Even Dark-Apartment Dwellers Can Grow Herbs Indoors—Here's How
Our experts explain why mint, basil, and oregano among others thrive in the shade.
Herbs, like many plants, thrive in sunlight, which can make apartments-often known for their interior, windowless kitchens and lack of natural light-a tough place to grow them. Gary McCoy, Lowe's gardening expert, offers this grim outlook for herbs grown in darker apartments: "If your home lacks natural indoor light, the growth of your herbs could easily be stunted-and without light, your plant will starve and remain unable to produce food." If your indoor herbs are growing slowly, or are producing small, pale, or yellowing leaves, they could be falling victim to the downsides of apartment dwelling, says Susan Brandt, co-founder of gardening education website Blooming Secrets. But there is hope for growing herbs in your apartment-especially those that can survive in partial shade, such as mint, chives, basil, oregano, thyme, parsley, and rosemary-our experts say. Here's how to do it.

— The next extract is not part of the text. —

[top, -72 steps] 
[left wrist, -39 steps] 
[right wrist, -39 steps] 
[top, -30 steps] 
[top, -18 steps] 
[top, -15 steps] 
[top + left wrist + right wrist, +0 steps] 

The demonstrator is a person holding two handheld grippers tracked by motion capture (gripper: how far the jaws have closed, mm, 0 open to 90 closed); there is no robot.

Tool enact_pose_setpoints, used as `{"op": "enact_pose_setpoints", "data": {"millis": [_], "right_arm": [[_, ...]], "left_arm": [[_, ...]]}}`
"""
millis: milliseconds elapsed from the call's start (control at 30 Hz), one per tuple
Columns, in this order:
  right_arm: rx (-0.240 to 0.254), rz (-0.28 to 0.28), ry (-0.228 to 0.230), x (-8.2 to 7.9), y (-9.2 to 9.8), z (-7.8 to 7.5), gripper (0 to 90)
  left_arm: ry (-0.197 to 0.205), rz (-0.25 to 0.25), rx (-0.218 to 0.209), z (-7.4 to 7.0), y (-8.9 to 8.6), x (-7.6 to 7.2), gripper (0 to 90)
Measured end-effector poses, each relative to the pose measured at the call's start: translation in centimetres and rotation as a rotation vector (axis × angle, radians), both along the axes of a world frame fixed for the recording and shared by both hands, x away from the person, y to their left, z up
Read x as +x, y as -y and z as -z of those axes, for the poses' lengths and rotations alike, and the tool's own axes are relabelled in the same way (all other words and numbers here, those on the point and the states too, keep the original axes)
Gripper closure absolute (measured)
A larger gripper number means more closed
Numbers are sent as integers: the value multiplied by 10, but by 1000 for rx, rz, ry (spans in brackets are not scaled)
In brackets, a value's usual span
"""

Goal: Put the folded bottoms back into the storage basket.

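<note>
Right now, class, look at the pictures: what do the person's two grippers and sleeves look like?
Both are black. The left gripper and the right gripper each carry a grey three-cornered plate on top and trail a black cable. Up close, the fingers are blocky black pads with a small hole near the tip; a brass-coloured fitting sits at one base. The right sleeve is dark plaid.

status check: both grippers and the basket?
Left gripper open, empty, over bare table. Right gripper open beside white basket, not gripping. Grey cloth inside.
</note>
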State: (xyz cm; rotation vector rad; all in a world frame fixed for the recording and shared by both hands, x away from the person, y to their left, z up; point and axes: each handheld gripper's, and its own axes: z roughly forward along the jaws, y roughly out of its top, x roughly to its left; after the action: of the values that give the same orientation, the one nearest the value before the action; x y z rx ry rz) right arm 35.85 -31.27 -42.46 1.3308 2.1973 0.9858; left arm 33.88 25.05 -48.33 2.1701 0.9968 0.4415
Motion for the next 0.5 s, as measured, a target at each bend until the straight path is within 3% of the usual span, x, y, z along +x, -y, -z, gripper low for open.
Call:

Give your herbs the light they crave one way or another.
If the place where you keep your herbs-a windowless kitchen, perhaps-doesn't provide adequate sunlight, move your herbs to a windowsill or sunny spot for three to six hours during the day, McCoy suggests. If you don't want to move plants back-and-forth, then you might consider adding artificial light to where they live. "LED lights are a great alternative to help plants vegetate and flower at all stages if you lack sunny windows in your home," McCoy says, and suggests the GE 65-Watt Dimmable R30 Grow Incandescent Light Bulb. Alternatively, an all-in-one LED hydroponic system-such as the AeroGarden Sprout LED Hydroponic System-can provide the perfect lighting and watering for you, McCoy says.
Keep herbs in separate containers.
Planting different herbs in a single pot can hasten their demise, says Jennifer Morganthaler, clinical instructor in the Department of Environmental Plant Science and Natural Resources at Missouri State University. Herbs have different watering needs, Morganthaler says, "and aggressive growing herbs can crowd out the slower growing herbs." By giving each kind of herb its own pot-mint in one, basil in another, for example-you're giving it it's best shot.
Don't bring outdoor herbs inside.
Purchasing or replanting herbs that have been grown outside only to bring them indoors is not a good idea. "The shock of bringing plants indoors can cause growth problems and even death, so it is best not to purchase plants that have been grown outdoors," Morganthaler says.
Water them the right way.
When you water your indoor herbs, be sure to wet the soil-not the herbs' leaves, Brandt warns. "Watering the leaves can promote fungus," she says. What's more, don't succumb to the temptation to over-water your herbs. "The biggest mistake that gardeners make is to overwater their herbs," Brandt says. "Many herbs don't like too much water." If you spot pale or yellowing leaves, that's a sign you've over-watered your herbs, she says.
Cut yourself some slack.
Even if you've done everything to help your herbs thrive in a less-than-well-lit apartment, they may still kick the proverbial bucket before you'd like. "Herbs do not have the same life as a house plant," Morganthaler says, which means that "you will often have to plant or purchase more herbs to replace those that have gone to seed or outlived the container."